Skip the video games
Playing video games during the school year may hurt your child academically. A study by researchers at Denison University found that boys ages 6-9 who played video games showed significant delays in writing and reading compared with children who didn’t own a video game console.
Researchers at Robert Wood Johnson Medical School in New Jersey are continually studying the risk factors for SIDS. In one study, they found that of 244 deaths studied, 70 percent of the babies were sleeping on their bellies when they died, 60 percent of the parents smoked, 39 percent were sharing the bed with an adult and 32 percent were sleeping on couches or with pillows or blankets.
Ditch the glass thermometer
A 2009 study conducted at Children's Hospital Boston found that of patients treated for glass thermometer injuries, 84 percent had broken glass in their rectum or mouth, and 42 percent were exposed to mercury. Most of the patients were children younger than 4. Researchers recommend replacing your glass thermometer with a digital one.
Crank up the music
A study reported by the American Society of Hypertension found that listening to a half-hour of rhythmically homogeneous music daily — that is, anything with a steady beat — can help people with high blood pressure. So pop in your family’s favorite album and leave it on repeat for a stress-free day.
Stay away from goat’s milk
It may seem healthy, but goat’s milk has levels of protein and sodium that an infant’s body can’t handle. In fact, it could lead to seizures and brain damage, according to a recent study in the journal Pediatrics. Goat’s milk formula may not be good either, as the FDA hasn’t approved it.

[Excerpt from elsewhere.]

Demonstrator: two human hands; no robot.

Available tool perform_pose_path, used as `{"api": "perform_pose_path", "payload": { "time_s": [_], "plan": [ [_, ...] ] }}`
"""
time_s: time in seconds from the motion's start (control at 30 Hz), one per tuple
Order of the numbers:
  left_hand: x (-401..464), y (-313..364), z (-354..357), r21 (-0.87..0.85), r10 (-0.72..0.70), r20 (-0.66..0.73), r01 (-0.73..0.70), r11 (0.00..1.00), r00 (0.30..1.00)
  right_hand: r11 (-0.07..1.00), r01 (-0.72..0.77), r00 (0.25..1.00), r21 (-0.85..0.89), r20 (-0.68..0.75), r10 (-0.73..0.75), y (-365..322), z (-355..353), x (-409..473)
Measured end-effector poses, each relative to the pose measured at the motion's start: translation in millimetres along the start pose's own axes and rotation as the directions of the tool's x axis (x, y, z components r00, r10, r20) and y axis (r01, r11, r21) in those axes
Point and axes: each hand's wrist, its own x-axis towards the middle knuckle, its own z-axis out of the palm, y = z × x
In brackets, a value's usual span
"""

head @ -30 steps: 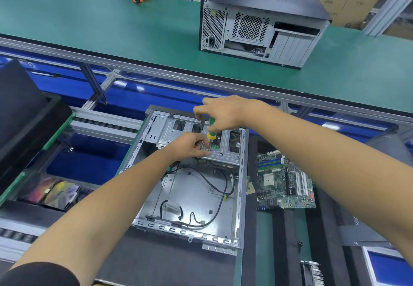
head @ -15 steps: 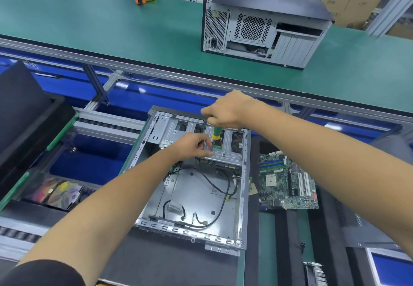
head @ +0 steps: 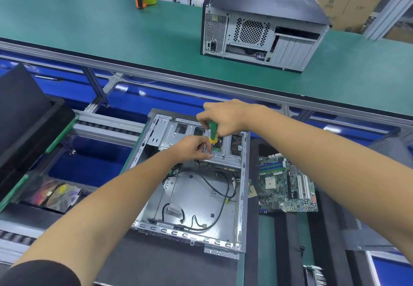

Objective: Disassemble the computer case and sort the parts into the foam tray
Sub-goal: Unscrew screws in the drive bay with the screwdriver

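Open computer case [head: 192, 196] centre, motherboard [head: 288, 187] out at 3 o'clock. Right hand [head: 225, 116] grips screwdriver [head: 212, 132] upright; left hand [head: 192, 148] pinches at its tip on drive cage [head: 225, 151]. Risk: bit slips, screw falls among cables.

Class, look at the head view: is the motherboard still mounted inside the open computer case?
No: the motherboard lies outside the open case, to its right, and the case floor shows only loose cables.

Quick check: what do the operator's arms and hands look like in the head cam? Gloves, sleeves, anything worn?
No gloves: the left hand and right hand are bare. Both forearms are uncovered, with no watch, ring or wrist strap visible. A dark short sleeve shows at the left upper arm; the right sleeve is out of frame.
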Motion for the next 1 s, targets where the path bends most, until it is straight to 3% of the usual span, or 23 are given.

You don’t hear much about single fathers, but there are 1.7 million living in the United States as of 2009, comprising 15 percent of all single parents, according to the U.S. Census Bureau. Eight percent of these single dads were raising three or more children younger than 18. Nearly half – or 47 percent – of those single dads were divorced, while 29 percent never married, 18 percent were separated and 5 percent were widowed.

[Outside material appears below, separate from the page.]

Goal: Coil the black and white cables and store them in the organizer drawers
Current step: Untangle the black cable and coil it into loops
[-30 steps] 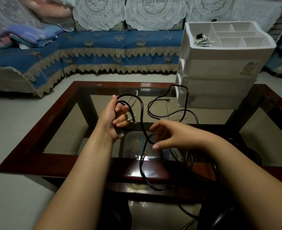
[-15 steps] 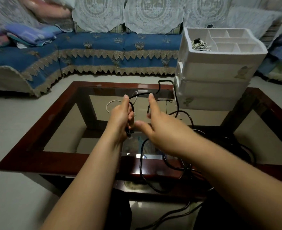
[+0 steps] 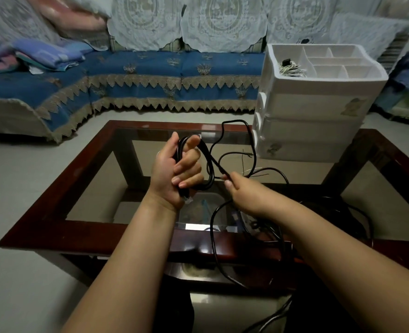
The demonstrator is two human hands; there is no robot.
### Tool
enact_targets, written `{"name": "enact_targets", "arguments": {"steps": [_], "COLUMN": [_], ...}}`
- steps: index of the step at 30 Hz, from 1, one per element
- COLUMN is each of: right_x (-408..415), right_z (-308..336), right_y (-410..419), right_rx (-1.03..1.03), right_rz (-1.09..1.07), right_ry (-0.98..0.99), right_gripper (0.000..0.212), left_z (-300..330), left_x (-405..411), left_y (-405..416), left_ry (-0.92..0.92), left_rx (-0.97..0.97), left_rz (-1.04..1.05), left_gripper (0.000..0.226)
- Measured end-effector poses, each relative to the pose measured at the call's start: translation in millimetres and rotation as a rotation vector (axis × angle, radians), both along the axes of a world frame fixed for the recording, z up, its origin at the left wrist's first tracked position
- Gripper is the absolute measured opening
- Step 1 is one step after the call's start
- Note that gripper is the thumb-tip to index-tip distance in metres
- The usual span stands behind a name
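Black cable (image 3: 209,162), white organizer (image 3: 319,104), blue sofa (image 3: 150,68)

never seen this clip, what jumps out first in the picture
Mid-frame, the left hand grips a few loops of black cable above the glass table, while the right hand pinches the next stretch. At the table's far right stands a white drawer organizer, a coiled white cable in its open top.

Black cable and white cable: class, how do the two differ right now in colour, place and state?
The black cable is dark, the white cable pale. The black one is only part coiled, in the left hand, its slack fed by the right hand; the white one lies bundled in the organizer top tray. Neither sits in a drawer.
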State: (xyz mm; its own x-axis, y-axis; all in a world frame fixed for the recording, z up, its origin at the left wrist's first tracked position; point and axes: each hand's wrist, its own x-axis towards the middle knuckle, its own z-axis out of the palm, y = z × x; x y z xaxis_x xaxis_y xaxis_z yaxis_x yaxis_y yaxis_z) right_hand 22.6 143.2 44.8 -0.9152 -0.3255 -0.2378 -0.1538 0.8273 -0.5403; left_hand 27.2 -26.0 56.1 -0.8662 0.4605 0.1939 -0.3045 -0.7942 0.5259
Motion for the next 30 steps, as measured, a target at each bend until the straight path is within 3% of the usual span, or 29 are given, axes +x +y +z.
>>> {"name": "enact_targets", "arguments": {"steps": [5, 8, 10, 12, 15, 20, 27, 30], "right_x": [8.5, 18.8, 26.7, 32.1, 30.2, 17.7, 13.7, 10.5], "right_z": [-5.6, -9.6, -13.4, -17.9, -21.8, -21.3, -8.4, -0.9], "right_y": [-14.8, -17.8, -17.7, -16.2, -13.0, -17.3, -14.3, -7.9], "right_rx": [-0.029, -0.481, -0.699, -0.623, -0.27, 0.181, 0.147, 0.125], "right_rz": [0.092, -0.05, -0.178, -0.184, -0.083, 0.015, 0.174, 0.207], "right_ry": [-0.111, -0.176, -0.103, 0.109, 0.373, 0.373, 0.356, 0.332], "right_gripper": [0.049, 0.054, 0.056, 0.049, 0.047, 0.056, 0.031, 0.018], "left_z": [0.2, 0.8, 3.0, 4.1, 4.7, 3.0, -12.6, -20.1], "left_x": [-2.1, -7.1, -9.2, -9.8, -7.8, -4.3, -7.4, -8.7], "left_y": [13.7, 11.8, 9.3, 9.2, 11.7, 23.1, 39.7, 44.2], "left_ry": [-0.069, -0.12, -0.151, -0.173, -0.145, 0.006, 0.27, 0.337], "left_rx": [0.004, 0.046, 0.058, 0.048, -0.019, -0.391, -1.046, -1.178], "left_rz": [0.306, 0.438, 0.522, 0.584, 0.615, 0.622, 0.644, 0.668], "left_gripper": [0.047, 0.045, 0.045, 0.045, 0.045, 0.044, 0.052, 0.044]}}
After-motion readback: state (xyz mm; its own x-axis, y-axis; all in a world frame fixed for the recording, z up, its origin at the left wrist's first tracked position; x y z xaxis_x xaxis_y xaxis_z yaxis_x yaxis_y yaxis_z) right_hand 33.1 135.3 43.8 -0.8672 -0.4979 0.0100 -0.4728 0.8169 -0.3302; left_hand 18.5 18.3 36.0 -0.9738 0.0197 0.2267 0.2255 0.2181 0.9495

All-terrain vehicles are fun, but ATV accidents have increased 240 percent since 1997 for children, and spinal injuries caused by the accidents have quadrupled, according to a study by the University of Tennessee in Memphis.
Get the records
Make sure you ask your pediatrician for a current copy of your child’s vaccination records. A study in Pediatrics finds that if you keep a list of the vaccines, you’ll be 62 percent more likely to be up-to-date on your child’s vaccinations.

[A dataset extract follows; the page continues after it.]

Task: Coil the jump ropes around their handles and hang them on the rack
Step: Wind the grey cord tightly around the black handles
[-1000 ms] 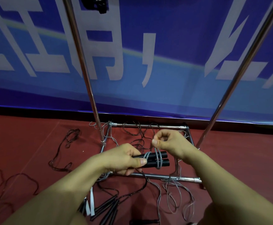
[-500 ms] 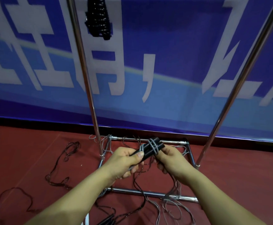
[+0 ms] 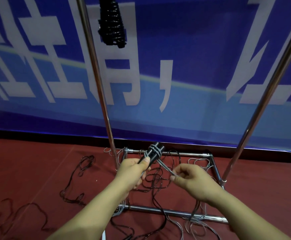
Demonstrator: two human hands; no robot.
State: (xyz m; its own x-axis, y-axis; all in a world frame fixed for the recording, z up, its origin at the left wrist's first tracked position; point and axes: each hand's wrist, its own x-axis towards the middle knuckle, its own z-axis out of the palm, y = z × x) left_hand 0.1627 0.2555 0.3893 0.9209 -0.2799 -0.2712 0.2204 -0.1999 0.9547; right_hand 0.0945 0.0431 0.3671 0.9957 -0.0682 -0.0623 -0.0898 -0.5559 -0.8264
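Head view: the left hand [image 3: 132,172] grips two black handles [image 3: 154,153] above the rack [image 3: 167,211] base, and the right hand [image 3: 189,179] pinches the grey rope [image 3: 165,168] wound round them. Loose ropes [image 3: 79,172] litter the floor [image 3: 28,161]; one coiled bundle [image 3: 111,26] hangs between two poles [image 3: 96,75].

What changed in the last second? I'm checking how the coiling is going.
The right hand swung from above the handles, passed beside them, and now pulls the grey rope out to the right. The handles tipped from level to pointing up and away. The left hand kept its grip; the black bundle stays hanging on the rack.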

You’re not the only one with the headaches. A study by researchers at George Washington University and Children’s National Medical Center found that 17 percent of children ages 4 and older have frequent bad headaches. Among the top five medical conditions affecting children are migraines, asthma, obesity and allergies. Next time your child is complaining of a headache, take him or her seriously.
Nine percent of children in the United States live in the same home as their grandparents, according to a 2009 study from the U.S. Census Bureau.